How I could possibly use geomstasts for finding correspondences between gaussian distributions of different ranking #1979

ttsesm · 2024-03-19T17:18:54Z

Hi,

I've recently discovered your community and thus I am quite new to geomstats, to manifolds and/or optimal transport in general thus I am not sure whether this is the right place to write but in any case I hope I can get some feedback.

Briefly, I am trying to compute the distance between gaussian distributions of different dimensions (in my case 2D and 3D) and find their coupling (matchings or the best correspondences between the two sets). Taking into account that and after doing some research in the literature, I considered using the Gromov-Wasserstein (GW) distance based on cost matrices computed on the Bures manifold (I've tried using different optimal transport libraries like POT or OTT for playing with these distances and manifolds).

In a more practical way, imagine that you have the following test case where I have a set of 3D gaussian distributions defined as ellipsoids by their mean value μ (being a 1x3 vector) and their corresponding covariance matrices Σ1 (being a 3x3 matrix). Then I have a set of 2D gaussian distributions defined as ellipses again by their mean value ν (being a 1x2 vector) and their corresponding covariance matrices Σ2 (being a 2x2 matrix). So in practice the ellipses are the projected ellipsoids in a plane through a linear map P, $\mathbb{R}^3 \rightarrow \mathbb{R}^2$.

So, in simple words I want to find which ellipsoid corresponds to which ellipse by using their covariance information. In the ideal case scenario, the coupling is one-to-one, however in our real case scenario we will have outliers. Meaning that not all ellipsoids will match with all ellipses for that reason I considered using an approach based on unbalanced Gromov-Wasserstein distance or something similar. Considering though that the two distributions are not in the same space we need somehow to bring them into the same space where we can apply the matching and find the coupling and the transport plan.

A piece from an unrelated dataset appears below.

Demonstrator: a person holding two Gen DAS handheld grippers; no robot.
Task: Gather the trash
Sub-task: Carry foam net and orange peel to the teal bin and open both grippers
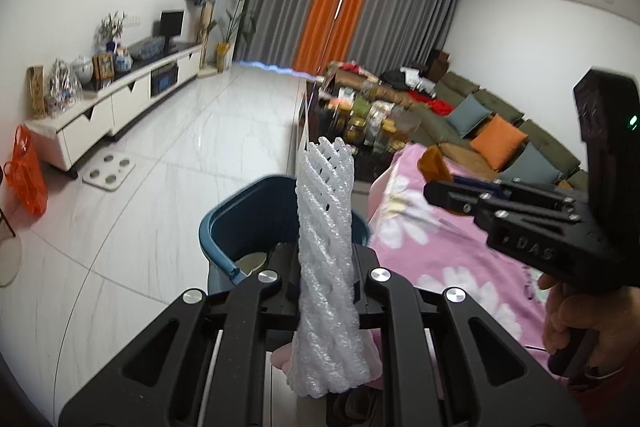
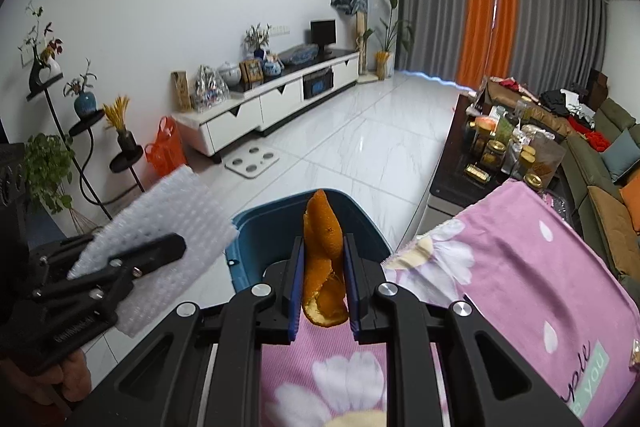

For this purpose we thought that a suitable approach would be to first compute the cost matrices of each set in the Bures Wasserstein manifold (this should create something similar to a weighted graph of all distributions with all distributions) and then compute their correspondence with the Gromov-Wasserstein distance. I've tried to play a bit with an oracle test ablation study of 50 ellipsoids with 50 ellipses where there is always a one-to-one correspondence, meaning the first 2D gaussian corresponds to the first 3D gaussian, the second with the second, the third with the third and so on. So at the end the coupling should be an identity matrix. However as you can see from the attached image I am not really getting the desired output.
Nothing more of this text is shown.